── Material provided ──

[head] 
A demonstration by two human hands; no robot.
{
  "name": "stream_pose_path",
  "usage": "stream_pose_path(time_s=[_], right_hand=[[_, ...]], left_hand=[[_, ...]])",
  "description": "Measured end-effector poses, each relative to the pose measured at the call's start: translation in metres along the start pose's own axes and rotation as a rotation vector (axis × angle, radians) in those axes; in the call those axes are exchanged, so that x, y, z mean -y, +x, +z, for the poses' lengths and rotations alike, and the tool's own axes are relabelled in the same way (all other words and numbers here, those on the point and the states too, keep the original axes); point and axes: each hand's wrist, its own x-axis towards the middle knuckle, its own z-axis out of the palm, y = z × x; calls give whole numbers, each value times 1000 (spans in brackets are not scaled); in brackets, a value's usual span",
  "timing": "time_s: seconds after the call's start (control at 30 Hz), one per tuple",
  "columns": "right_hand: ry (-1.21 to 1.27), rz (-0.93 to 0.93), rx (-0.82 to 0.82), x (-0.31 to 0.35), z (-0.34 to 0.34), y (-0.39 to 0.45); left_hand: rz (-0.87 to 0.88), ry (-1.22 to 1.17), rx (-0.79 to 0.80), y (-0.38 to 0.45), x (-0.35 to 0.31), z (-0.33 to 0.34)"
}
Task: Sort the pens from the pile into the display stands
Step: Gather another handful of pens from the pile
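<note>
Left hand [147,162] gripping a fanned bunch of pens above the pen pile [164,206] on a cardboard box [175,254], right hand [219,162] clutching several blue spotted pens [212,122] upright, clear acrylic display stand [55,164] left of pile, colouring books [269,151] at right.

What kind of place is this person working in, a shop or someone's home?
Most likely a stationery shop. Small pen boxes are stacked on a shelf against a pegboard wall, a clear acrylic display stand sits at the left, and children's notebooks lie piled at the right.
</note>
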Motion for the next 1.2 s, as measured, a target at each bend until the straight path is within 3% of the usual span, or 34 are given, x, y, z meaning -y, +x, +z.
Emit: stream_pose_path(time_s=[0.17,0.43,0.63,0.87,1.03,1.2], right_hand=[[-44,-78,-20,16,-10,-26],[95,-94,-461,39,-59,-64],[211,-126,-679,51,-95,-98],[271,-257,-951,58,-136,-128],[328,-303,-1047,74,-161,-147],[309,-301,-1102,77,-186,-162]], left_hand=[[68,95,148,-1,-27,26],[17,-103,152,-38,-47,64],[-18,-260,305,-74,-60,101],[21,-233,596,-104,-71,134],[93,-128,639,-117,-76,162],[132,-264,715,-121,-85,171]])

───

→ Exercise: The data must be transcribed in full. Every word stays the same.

→ Solution for this task:
[head] 
A demonstration by two human hands; no robot.
{
  "name": "stream_pose_path",
  "usage": "stream_pose_path(time_s=[_], right_hand=[[_, ...]], left_hand=[[_, ...]])",
  "description": "Measured end-effector poses, each relative to the pose measured at the call's start: translation in metres along the start pose's own axes and rotation as a rotation vector (axis × angle, radians) in those axes; in the call those axes are exchanged, so that x, y, z mean -y, +x, +z, for the poses' lengths and rotations alike, and the tool's own axes are relabelled in the same way (all other words and numbers here, those on the point and the states too, keep the original axes); point and axes: each hand's wrist, its own x-axis towards the middle knuckle, its own z-axis out of the palm, y = z × x; calls give whole numbers, each value times 1000 (spans in brackets are not scaled); in brackets, a value's usual span",
  "timing": "time_s: seconds after the call's start (control at 30 Hz), one per tuple",
  "columns": "right_hand: ry (-1.21 to 1.27), rz (-0.93 to 0.93), rx (-0.82 to 0.82), x (-0.31 to 0.35), z (-0.34 to 0.34), y (-0.39 to 0.45); left_hand: rz (-0.87 to 0.88), ry (-1.22 to 1.17), rx (-0.79 to 0.80), y (-0.38 to 0.45), x (-0.35 to 0.31), z (-0.33 to 0.34)"
}
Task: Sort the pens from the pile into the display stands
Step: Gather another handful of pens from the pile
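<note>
Left hand [147,162] gripping a fanned bunch of pens above the pen pile [164,206] on a cardboard box [175,254], right hand [219,162] clutching several blue spotted pens [212,122] upright, clear acrylic display stand [55,164] left of pile, colouring books [269,151] at right.

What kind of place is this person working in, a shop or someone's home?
Most likely a stationery shop. Small pen boxes are stacked on a shelf against a pegboard wall, a clear acrylic display stand sits at the left, and children's notebooks lie piled at the right.
</note>
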Motion for the next 1.2 s, as measured, a target at each bend until the straight path is within 3% of the usual span, or 34 are given, x, y, z meaning -y, +x, +z.
Emit: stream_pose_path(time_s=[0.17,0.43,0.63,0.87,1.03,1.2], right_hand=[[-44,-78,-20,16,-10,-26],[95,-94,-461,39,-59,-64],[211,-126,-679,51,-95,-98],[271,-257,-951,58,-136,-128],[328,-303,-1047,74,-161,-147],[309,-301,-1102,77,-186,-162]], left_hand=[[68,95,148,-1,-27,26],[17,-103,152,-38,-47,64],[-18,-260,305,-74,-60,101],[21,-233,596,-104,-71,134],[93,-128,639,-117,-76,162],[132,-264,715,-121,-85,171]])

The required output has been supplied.